**Your goal:** Only the lines below, from the one with "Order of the" through the one with "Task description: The", are to be written out, exactly.

□ □ □ □ □ □ □

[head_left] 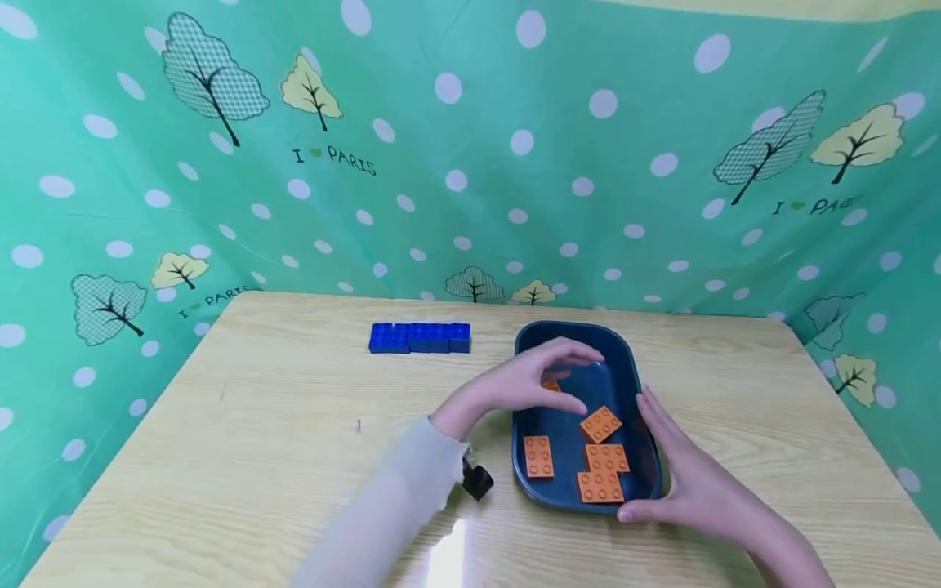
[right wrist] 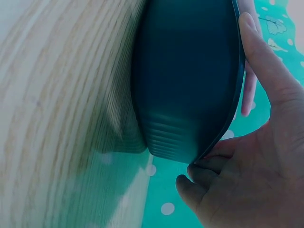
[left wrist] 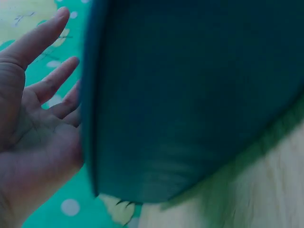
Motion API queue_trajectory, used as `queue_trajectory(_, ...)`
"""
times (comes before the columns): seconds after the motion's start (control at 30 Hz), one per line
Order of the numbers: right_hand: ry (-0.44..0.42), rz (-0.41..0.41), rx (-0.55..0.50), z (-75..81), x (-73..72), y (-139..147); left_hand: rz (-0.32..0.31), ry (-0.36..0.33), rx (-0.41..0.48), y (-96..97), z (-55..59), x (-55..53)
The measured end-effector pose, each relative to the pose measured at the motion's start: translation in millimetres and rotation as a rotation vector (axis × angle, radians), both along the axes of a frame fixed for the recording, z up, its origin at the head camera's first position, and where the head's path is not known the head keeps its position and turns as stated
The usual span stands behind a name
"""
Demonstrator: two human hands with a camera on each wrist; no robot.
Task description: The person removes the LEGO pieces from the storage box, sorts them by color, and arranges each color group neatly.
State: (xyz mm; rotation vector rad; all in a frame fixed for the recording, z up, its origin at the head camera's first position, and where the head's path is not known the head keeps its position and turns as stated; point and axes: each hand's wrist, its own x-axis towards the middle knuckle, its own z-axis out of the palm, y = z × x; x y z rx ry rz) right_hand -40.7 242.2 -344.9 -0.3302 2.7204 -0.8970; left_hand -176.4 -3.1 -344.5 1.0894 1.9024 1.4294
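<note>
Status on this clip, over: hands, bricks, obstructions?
Left hand over tray, holding nothing. Right hand holds tray's near right corner. Orange bricks in tray, one partly hidden by left hand. Blue bricks outside.

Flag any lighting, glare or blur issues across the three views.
Head: bright, with a glare streak on the near part of the table, left of the tray; left wrist: dim, tray wall soft, left hand somewhat clearer; right wrist: also dim, greenish reflection on the table.
</note>
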Motion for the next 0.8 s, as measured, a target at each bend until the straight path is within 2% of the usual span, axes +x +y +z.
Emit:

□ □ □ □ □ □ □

**Result below:**
Order of the numbers: right_hand: ry (-0.44..0.42), rz (-0.41..0.41), rx (-0.55..0.50), z (-75..81), x (-73..72), y (-139..147); left_hand: rz (-0.32..0.31), ry (-0.36..0.33), rx (-0.41..0.48), y (-96..97), z (-55..59), x (-55..53)
The measured end-effector pose, each relative to the pose measured at the motion's start: translation in millimetres and rotation as a rotation vector (axis × angle, radians), both along the axes of a frame fixed for the recording, z up, its origin at the head camera's first position, and where the head's path is not known the head keeps its position and turns as stated
The usual span stands behind a name
"""
Demonstrator: two human hands with a camera on each wrist; no robot.
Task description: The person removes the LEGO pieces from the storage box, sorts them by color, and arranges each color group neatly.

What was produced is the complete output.